Thank goodness. Trey sighed as he shot out the weaker blasts.
But some of the wrathraven attacks won out over Trey’s beams—but the straw shield handled the rest of the attack.
Trey went for a hit-and-run strategy, or rather a gun-and-run. After releasing several beams at the recently transformed wrathravens, shooting holes through their wings, compromising their flight, he’d run from the onslaught of gathering beasts. He’d used his soul to dive back into the [Straw Guardian] or hide with Swishy’s shield.
The flexibility of being a soul and only a soul was quite nice.
Still, he was anxious about being away from his body. His soul trembled whenever the separation anxiety kicked in. But he focused on the fight. He knew he could still be eaten in his ghost form. The young man shot many of the wrathravens, defeating some—or so he thought—until they flew up to the birdcages and opened them.
The harmed beasts plugged the cage openings with their mouths and siphoned out the souls. This was part of their learning, too, since they couldn’t draw shadows straight into their body parts. The human-turned-wrathravens defaulted to eating with their mouths like every other creature.
Fakers. Pretenders. And most of all they were just plain cruel.
Trey couldn’t wait to go back home. When he first came to Straw City, soul-eating was not on his bingo card of things he’d likely encounter. He bargained on food, miracle straw, and just people from all walks of life. What he got instead was true diversity in the commercial parts of the city—but a Shugarrian cult within the former Curseworks.
More of the wrathravens were upon them. Trey kept blasting. Swishy kept swinging.
They stemmed the tide of that wave.
The wrathravens glared at their targets but hesitated. They waited. They were using their heads, plotting on something stronger to bring to the party. While others had gone after the birdcages to reap, some tried another tact: becoming more monstrous. Now that they’d given up their bodies, they sought other things to shed. How else could they become less human and more monstrous?
Strange words populated around the wrathraven bodies. For once, they weren’t using an outright attack but chose to inflict types of statuses on themselves, what Trey assumed came from the pooled knowledge of wrathraven-approved fledglings.

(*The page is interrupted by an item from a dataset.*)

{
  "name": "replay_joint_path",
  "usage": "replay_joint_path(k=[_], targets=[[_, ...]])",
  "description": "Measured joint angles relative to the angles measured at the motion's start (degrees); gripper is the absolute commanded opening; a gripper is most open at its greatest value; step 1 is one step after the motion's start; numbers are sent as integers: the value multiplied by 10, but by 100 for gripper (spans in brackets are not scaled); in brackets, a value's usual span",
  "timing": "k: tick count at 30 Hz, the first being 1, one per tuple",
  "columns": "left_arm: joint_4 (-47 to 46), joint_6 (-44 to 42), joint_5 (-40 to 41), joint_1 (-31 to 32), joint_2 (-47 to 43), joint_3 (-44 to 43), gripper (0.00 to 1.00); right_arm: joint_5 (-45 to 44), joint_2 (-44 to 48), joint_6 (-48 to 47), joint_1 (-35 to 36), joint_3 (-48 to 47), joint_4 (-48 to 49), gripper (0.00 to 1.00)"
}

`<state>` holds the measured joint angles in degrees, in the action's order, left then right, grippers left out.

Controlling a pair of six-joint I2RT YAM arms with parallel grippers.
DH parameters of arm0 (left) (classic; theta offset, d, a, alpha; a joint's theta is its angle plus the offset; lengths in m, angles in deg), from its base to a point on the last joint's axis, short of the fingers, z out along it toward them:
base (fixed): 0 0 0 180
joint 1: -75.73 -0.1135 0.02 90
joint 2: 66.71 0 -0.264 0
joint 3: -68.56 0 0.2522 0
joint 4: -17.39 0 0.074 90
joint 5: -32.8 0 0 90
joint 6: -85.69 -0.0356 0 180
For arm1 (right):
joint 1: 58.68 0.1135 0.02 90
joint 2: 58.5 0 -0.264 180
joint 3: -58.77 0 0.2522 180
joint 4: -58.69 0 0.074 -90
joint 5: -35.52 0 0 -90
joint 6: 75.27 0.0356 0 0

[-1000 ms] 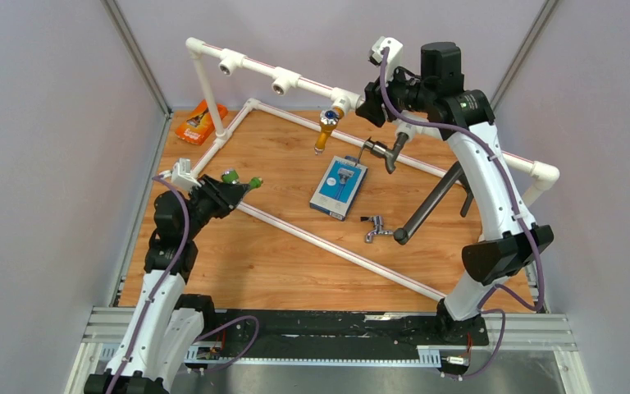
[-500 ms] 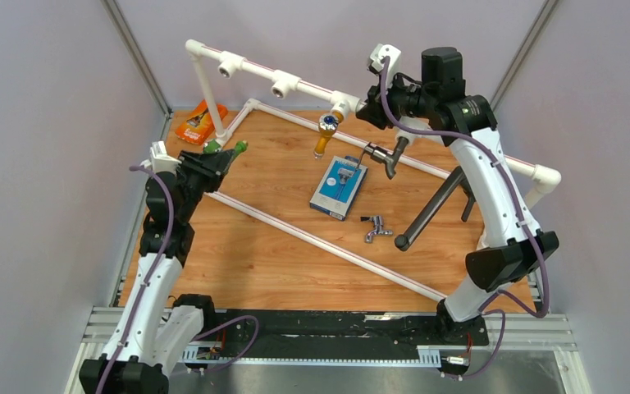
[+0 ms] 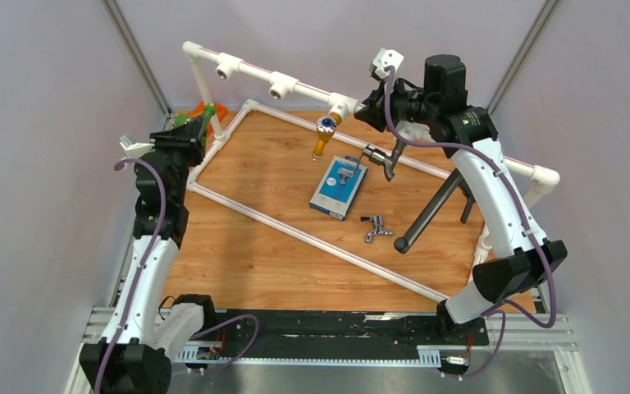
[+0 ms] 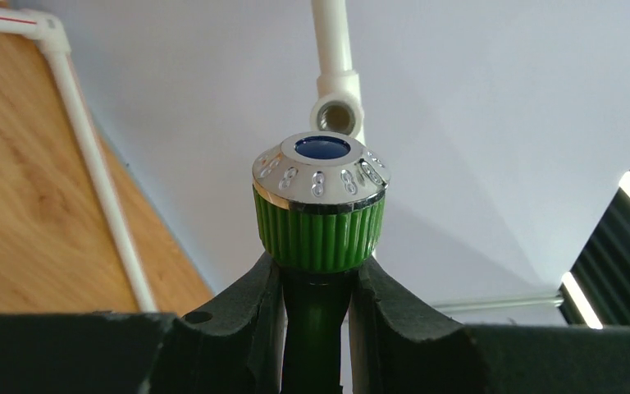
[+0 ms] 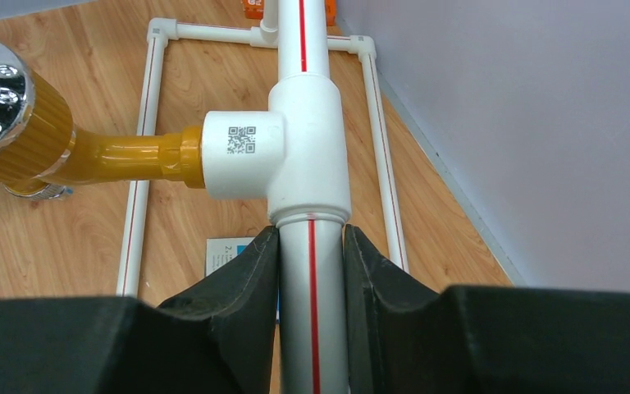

INSTINCT was the first to appear. The letters worked their way through the feathers, glowing in purple auras. Their movements began to change. They stood upon their perches less like humans and hunched into a real creature. They preened. They pranced. They pecked experimentally at their surroundings. Wrathravens were more conscious and composed than this. These transformed people acted like pigeons more than anything. But their instincts were closer to bird-kind, and that made them scarier.
That made them fly better.
Several beasts surrounded them again. They flew around in a tornado. Swishy and Trey stood back-to-back, watching for attacks. The flurry began then. Dark blades came without rhyme or reason. There was no rhythm to the air slashes. The boys shot and deflected them as best as they could, but the pressure was getting to them. Their parry timings began to falter.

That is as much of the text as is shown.